Lunedi, 21 Ottobre, 2019

D'Alema contro Renzi: "La crescita del paese è a zero"

D'Alema contro Renzi: D'Alema contro Renzi: "La crescita del paese è a zero"
Evangelisti Maggiorino | 30 Agosto, 2016, 21:55

E aggiunge: "Già bocciammo la riforma fatta da Berlusconi, pressoché identica a questa". D'Alema estrae poi quello che definisce "l'uovo di Colombo". Nessuno scontro, per, come testimonia la presenza qui di Davide Zoggia, che spiega: Ci sar sicuramente una convergenza. Anzi, comincia un lungo attacco: La crescita del Paese, che era stata annunciata come strabiliante, zero. "Il segretario ha parlato delle Feste dell'Emilia Romagna, noi chiediamo un luogo che ci garantisca un confronto sereno e civile, e come moderatore chiediamo una figura super partes, non legata al Pd". D'Alema anticipa il suo uovo di Colombo: deputati ridotti di 250, Senato dimezzato, voto di fiducia solo alla Camera e un comitato di conciliazione per evitare la navetta, come accade negli Usa, dove c' il bicameralismo perfetto.

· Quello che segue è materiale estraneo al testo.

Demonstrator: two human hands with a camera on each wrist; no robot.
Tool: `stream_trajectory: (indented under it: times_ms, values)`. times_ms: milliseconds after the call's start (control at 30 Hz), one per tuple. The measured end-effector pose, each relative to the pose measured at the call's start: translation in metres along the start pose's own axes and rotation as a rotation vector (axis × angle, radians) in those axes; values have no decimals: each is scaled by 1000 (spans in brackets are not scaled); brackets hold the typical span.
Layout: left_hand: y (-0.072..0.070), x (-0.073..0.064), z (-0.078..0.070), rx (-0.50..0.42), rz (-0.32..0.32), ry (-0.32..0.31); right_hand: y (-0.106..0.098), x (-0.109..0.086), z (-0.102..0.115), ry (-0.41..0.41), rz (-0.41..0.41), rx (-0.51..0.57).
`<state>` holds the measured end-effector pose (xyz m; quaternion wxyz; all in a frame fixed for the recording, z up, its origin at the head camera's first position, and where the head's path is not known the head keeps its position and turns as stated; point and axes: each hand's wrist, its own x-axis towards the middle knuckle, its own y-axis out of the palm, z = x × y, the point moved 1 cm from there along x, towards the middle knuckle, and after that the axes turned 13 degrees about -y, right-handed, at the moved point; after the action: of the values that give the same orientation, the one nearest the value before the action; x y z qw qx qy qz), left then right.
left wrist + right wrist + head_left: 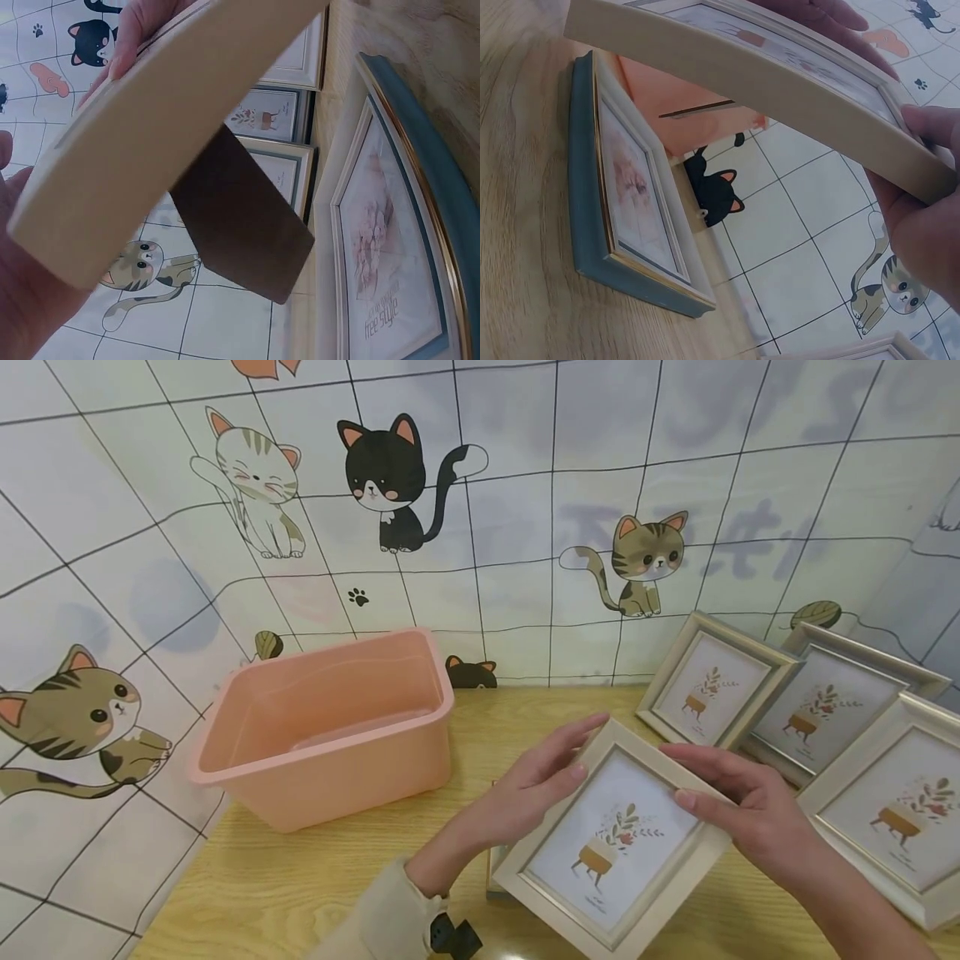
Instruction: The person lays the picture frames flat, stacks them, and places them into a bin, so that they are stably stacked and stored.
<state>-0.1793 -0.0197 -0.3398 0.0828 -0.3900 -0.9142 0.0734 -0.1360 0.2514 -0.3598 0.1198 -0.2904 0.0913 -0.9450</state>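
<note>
A cream picture frame [615, 843] with a potted-plant print is held up, tilted, over the wooden table. My left hand [536, 781] holds its upper left edge, thumb on the front border. The right hand [750, 802] grips the opposite edge, with its thumb on the front and the fingers going behind. On the back, a dark brown easel leg [247, 217] sticks out from the frame in the left wrist view. Beneath it, a blue-edged picture frame [641, 195] with a pink flower print lies face up on the table; the head view mostly hides it.
A pink plastic bin [337, 752] stands at the left, near the wall. On the right, a small picture frame [712, 681], a grey-edged one [817, 702] and a larger cream one [900, 810] lean upright close together. A cat-patterned wall covering [517, 543] closes off the back.
</note>
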Motion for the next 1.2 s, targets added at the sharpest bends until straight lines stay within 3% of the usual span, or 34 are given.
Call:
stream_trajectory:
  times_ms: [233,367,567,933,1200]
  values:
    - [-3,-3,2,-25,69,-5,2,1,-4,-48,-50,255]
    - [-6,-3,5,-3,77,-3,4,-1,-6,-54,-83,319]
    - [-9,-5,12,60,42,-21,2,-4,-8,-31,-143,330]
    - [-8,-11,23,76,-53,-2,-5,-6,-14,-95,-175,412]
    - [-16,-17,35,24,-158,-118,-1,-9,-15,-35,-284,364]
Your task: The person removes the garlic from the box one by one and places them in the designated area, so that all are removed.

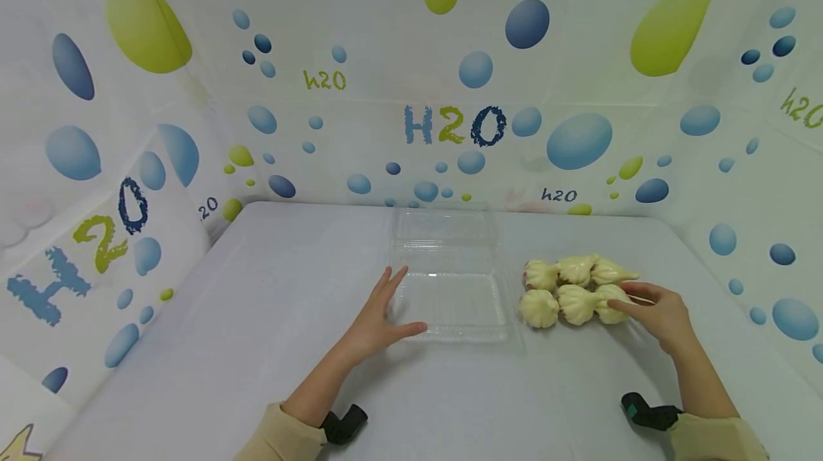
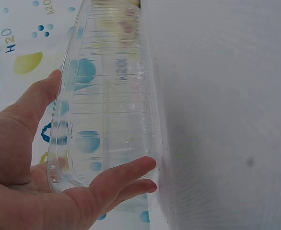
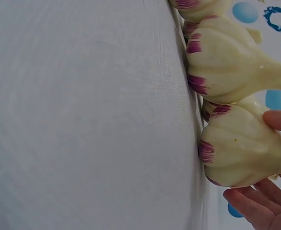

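Observation:
A clear plastic clamshell box (image 1: 450, 300) lies unfolded on the table, its lid (image 1: 444, 227) at the back. My left hand (image 1: 376, 329) is at the box's left end with fingers and thumb spread; in the left wrist view the straight fingers reach along the transparent wall (image 2: 107, 124). To the right of the box, several cream garlic bulbs (image 1: 540, 309) sit in two rows. My right hand (image 1: 665, 318) pinches the front-right garlic bulb (image 3: 243, 146), thumb on one side and fingers on the other. Purple streaks mark its root end. Another garlic bulb (image 3: 231, 60) sits beside it.
A white cloth covers the table (image 1: 257, 289). Behind and at both sides stand white sheets (image 1: 386, 68) printed with blue and green spots and H2O lettering. Black straps with camera mounts (image 1: 345, 424) are worn at both wrists.

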A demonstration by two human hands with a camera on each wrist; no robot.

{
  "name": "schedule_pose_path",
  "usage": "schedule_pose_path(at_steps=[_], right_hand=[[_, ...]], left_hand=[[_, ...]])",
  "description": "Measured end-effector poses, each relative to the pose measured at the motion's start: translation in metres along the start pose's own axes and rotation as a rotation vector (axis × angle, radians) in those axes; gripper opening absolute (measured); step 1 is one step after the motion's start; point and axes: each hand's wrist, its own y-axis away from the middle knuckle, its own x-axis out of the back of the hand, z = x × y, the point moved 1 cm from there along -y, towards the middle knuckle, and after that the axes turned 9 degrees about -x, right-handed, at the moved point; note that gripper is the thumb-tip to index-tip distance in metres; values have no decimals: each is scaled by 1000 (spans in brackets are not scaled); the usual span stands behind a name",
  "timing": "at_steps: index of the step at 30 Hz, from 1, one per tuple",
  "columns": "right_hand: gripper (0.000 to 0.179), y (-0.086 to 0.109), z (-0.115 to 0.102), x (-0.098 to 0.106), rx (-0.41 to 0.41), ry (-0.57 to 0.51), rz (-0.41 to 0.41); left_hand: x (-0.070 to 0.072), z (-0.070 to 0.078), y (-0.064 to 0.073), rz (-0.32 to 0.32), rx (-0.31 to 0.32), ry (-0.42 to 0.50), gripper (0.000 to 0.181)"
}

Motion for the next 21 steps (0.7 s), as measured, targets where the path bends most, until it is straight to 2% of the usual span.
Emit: schedule_pose_path(at_steps=[6, 11, 16, 18, 21], right_hand=[[71, 1, 2, 2, -30, -4, -20], [76, 0, 7, 7, -65, 28, 19], [74, 5, 2, 9, -48, 9, 34], [73, -7, 16, 9, -33, 39, 81], [73, -34, 49, 9, -15, 77, 138]], left_hand=[[0, 0, 0, -1, -1, 1, 93], [-1, -1, 0, -3, -1, -1, 93], [-1, -3, -1, -5, 0, -6, 94], [-1, -3, 0, -5, 1, -4, 94], [0, -1, 2, -6, 5, 3, 94]])
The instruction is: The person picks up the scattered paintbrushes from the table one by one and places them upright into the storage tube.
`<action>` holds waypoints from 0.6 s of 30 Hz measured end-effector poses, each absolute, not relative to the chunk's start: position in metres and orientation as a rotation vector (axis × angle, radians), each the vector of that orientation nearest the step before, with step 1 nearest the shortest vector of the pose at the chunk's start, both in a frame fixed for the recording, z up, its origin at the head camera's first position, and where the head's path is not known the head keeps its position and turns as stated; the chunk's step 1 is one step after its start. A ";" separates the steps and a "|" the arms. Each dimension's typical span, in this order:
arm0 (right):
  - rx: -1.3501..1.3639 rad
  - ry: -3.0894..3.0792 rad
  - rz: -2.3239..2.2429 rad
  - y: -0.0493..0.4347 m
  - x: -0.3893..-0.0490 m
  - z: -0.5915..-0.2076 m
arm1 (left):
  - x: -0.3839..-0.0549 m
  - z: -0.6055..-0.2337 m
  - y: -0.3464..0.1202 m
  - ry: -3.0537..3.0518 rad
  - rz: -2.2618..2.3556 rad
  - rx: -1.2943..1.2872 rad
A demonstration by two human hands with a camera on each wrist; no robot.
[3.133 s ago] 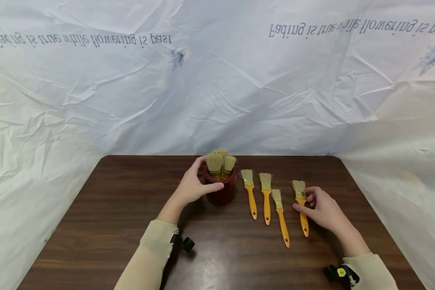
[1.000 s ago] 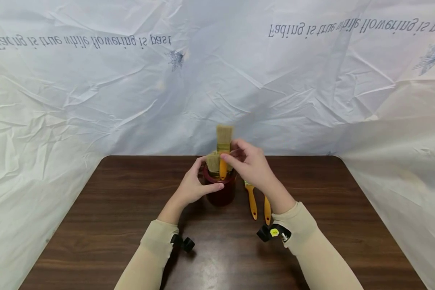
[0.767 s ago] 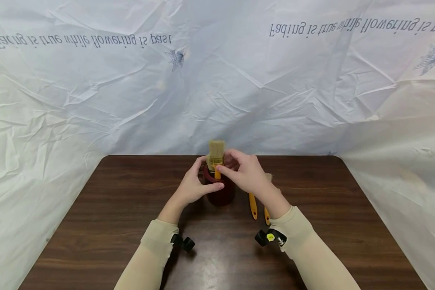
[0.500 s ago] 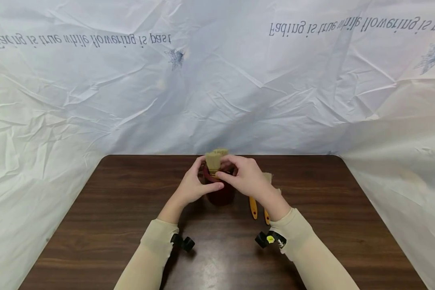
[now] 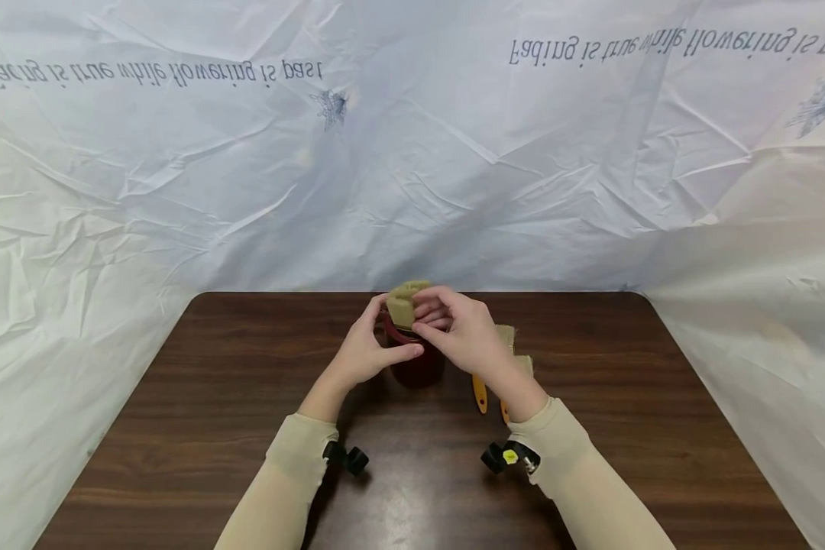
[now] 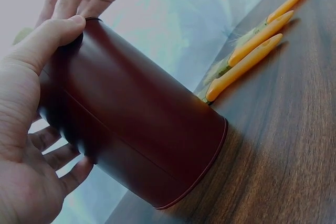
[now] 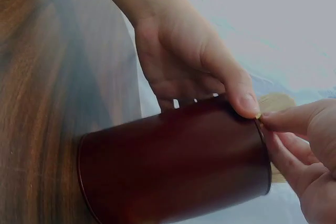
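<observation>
A dark red cylindrical pot (image 5: 418, 372) stands near the back of the table with bristle-up paintbrushes (image 5: 415, 287) in it. My left hand (image 5: 366, 350) holds the pot from the left, thumb near the rim and fingers round the far side, as the left wrist view also shows. At the mouth of the pot, my right hand (image 5: 466, 333) pinches a flat paintbrush (image 5: 400, 312) low, near its metal band. This brush stands bristles up and leans left, its handle hidden inside the pot. In the right wrist view, the right thumb tip is right at the pot's rim (image 7: 268, 169).
Right of the pot, three paintbrushes with orange handles (image 6: 244, 69) lie on the brown wooden table (image 5: 247, 397), partly covered by my right forearm in the head view. A wrinkled white sheet (image 5: 412, 176) with printed lettering hangs behind the table.
The right hand took the rightmost brush from the table, carried it left over the pot and lowered it handle first into it. Since then the brush has tilted left. The left hand stayed on the pot.
</observation>
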State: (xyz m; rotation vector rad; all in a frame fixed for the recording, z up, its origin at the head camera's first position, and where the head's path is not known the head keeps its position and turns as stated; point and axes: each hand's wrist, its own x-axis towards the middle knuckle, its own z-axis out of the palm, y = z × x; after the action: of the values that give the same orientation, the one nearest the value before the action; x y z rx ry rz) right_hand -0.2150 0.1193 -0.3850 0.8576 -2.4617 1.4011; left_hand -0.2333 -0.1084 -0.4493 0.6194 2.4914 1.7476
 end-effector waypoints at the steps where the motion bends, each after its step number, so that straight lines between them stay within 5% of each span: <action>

Sarà anche uno statista, D'Alema, se confrontato con l'imberbe Renzi. Beh, ce n' invece. Io no. Una vecchia barzelletta sovietica, diceva, cos' il deviazionismo? andare dritti quando la linea va a zig zag. "Ma, certo, nessuno cambierà la legge elettorale prima del referendum". "Io penso che la riforma costituzionale sia perfettibile ma gli elettori andranno a votare con la consapevolezza che dopo 30 anni di discussioni a vuoto - compreso il periodo in cui D'Alema ha avuto un ruolo come presidente della Bicamerale - finalmente siamo arrivati a mettere in campo una riforma strutturale della Costituzione". Peccato che la stabilità di un Paese si regga innanzitutto sul patto fiscale tra i cittadini e lo Stato. Io per non ho chiesto le sue dimissioni. Ma in realtà la bile che gli colava dalla bocca deriva dall'invidia per un ragazzotto di Firenze che, dopo averlo fatto fuori dal partito, potrebbe riuscire a realizzare quel che voleva realizzare lui. "Renzi contro Renzi. Noto però con piacere che ora ha sconvocato le urne anticipate". Adesso Renzi dice che si vota nel 2018. Comunque sia, il Pd di Renzi certo non gli piace: Perdiamo i palmiri e guadagniamo i verdini e i cicchitto. No, risponde: "Perché non ci saranno le elezioni anticipate". Invece se andremo avanti cos, finiremo come Wile Coyote e i 5 Stelle andranno al governo.

Per sventare questo scenario, tutto è pronto, o quasi, peril lancio della campagna per il no, il 5 settembre.

Sono attese 150 persone: "Anche troppe, sto cercando di dissuadere la gente", con la sua solita ironia. Sicuramente ci sarà Paolo Corsini, battagliero ex sindaco di Brescia: "È una riforma persino illeggibile". Solo che lui, certe sparate e certe finte ingenuità da homo novus della politica non poteva permettersele, non potendo far dimenticare (nè peraltro volendolo) il suo passato di dirigente comunista fin già da bambino. La sinistra pd diserterà l'appuntamento dalemiano: assenti Pier Luigi Bersani, Gianni Cuperlo e Roberto Speranza. Per auguro il successo a questa bella iniziativa. Tra i pugliesi, i consiglieri Ernesto Abaterusso, Enzo Lavarra, Mario Loizzo e Pino Romano.